CHP Niğde İl Başkanı Erhan Adem'in ziyaret ettiği çiftçi Engin Uzkafa, artan maliyetlerden dert yandı. Uzkafa, yaşadıkları sorunları Adem’e şöyle anlattı:
“Şu maliyetlerden nasıl memnun olalım? 30 kuruşa aldığım domates fidesi, şu an 80 kuruş. Vadeli 150 milyon (150 lirayı kastediyor) aldığım üre gübresini -tonu değil torbası- şu an 700 lira peşin paraya alamıyorum, bayi bayi geziyorum alamıyorum, yok çünkü. Mazot alıyorum traktöre 300 liralık, tarlaya gidene kadar bitiyor. Bu maliyetler altında biz nasıl iyi olalım? Birilerinin bizim sesimizi duyması lazım. Şu tarlanın dönümünün 12-13 bin lira masrafı var. Bin metre karesinin 12 milyar (bin lirayı kastediyor) masrafı var. Yani şuradan dönüm başı, bin metre kareden 8 ton domates alsan tarlada 2 milyon (bin lirayı kastediyor), pazarda 20 milyon (bin lirayı kastediyor). Bu aradaki 18 milyonu (bin lirayı kastediyor) kim kazanıyor? Tarım Kredi Kooperatifleri’nde istediğimiz gübreyi bulamıyoruz. Bu sefer de bayilere gidiyoruz, bayiler de canı nasıl isterse öyle satıyor. Bayi bayi geziyoruz.

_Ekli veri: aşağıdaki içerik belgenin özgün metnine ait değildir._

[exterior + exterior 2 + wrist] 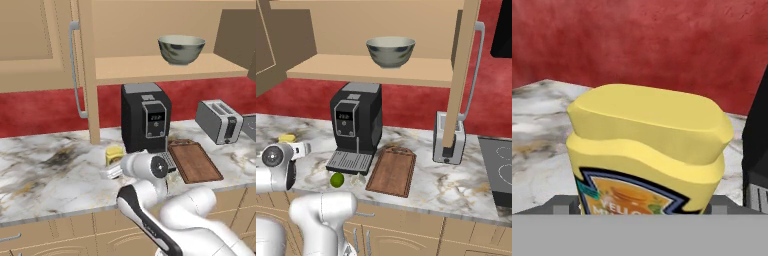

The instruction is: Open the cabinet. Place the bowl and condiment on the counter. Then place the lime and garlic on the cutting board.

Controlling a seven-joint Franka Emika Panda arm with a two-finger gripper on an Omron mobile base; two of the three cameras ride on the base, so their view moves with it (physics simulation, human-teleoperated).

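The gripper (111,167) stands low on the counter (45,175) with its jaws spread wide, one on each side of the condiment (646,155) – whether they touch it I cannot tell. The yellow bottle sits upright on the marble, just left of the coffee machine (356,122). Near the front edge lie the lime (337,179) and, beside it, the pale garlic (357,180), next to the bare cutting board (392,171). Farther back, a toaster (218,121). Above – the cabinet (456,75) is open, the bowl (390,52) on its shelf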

Bir de artık eskisi gibi vadeli iş de yok, peşin para her şey, bütün paramızı buna bağlıyoruz. Şu ana kadar hiç umudumuz kalmadı. Bittik yani. Çiftçi olarak, maliyeti geçtik, umudumuz yok, geleceği göremiyoruz. Geleceği göremediğimiz için de şu genç yaşta umudumuz kırıldı. Acilen birinin buna müdahale etmesi lazım. Bu, bizim son kozumuz. Yani bu sene de olmazsa artık kimse ekmez, kimse biçmez.”

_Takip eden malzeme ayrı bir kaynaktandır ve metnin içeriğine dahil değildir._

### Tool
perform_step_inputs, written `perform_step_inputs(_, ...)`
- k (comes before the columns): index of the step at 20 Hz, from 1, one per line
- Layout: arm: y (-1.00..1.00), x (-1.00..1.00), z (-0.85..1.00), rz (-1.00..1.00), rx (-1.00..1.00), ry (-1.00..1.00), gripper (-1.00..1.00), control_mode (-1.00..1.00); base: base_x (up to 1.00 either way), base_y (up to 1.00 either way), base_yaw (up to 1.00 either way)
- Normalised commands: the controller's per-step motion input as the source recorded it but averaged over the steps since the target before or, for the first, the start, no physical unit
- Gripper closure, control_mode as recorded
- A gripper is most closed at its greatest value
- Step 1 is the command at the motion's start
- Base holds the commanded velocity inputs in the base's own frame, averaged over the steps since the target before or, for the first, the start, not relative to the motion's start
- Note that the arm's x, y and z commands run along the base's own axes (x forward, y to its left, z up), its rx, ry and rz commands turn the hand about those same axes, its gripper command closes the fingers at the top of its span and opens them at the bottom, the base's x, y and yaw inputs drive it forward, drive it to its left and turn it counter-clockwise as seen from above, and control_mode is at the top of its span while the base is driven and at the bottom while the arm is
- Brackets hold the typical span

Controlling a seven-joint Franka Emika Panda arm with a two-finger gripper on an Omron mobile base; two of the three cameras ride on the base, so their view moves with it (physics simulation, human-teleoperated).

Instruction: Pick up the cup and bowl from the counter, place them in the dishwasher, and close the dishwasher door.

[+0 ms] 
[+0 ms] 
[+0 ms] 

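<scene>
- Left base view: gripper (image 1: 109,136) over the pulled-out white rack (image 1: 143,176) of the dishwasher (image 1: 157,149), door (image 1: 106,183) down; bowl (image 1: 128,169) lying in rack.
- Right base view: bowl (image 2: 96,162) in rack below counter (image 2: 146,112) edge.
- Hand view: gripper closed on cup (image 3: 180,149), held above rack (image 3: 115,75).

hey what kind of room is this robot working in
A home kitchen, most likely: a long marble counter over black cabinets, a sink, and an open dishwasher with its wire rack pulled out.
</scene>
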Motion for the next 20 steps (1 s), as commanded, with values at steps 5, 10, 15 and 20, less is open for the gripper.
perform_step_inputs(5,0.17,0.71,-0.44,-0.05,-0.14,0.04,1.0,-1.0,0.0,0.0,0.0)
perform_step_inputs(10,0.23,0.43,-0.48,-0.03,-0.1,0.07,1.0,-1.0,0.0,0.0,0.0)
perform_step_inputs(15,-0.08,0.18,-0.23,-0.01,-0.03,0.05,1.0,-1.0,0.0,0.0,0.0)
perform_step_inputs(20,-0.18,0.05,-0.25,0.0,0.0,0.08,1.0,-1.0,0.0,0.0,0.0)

CHP'li Adem ise şöyle konuştu:
“Maalesef çiftçi, girdi maliyetlerinden dolayı sıkıntılı. 2 liraya verdiği domates pazara gidinceye kadar çok yüksek fiyatlar oluyor. Yani çiftçi ile pazar arasında bir uçurum var. Hem tüketici burada mağdur ediliyor hem çiftçi mağdur oluyor. Aslında aradaki farkı paylaştırılacak bir sistem kurulsa hem çiftçi para kazanacak hem de tüketici daha ucuza mallar yemiş olacak. Burada gübre maliyetlerinin, sulama elektriğinin kesinlikle fiyatlarının düşürülmesi gerekiyor. Gübre desteğinin verilmesi gerekiyor. Çiftçinin gideri aşırı derecede artmış. 10 liralık gider maalesef 100 liraya çıkmış durumda. Onun için de çiftçi, bu yıl da umduğunu bulamayacak gözüküyor.” (ANKA)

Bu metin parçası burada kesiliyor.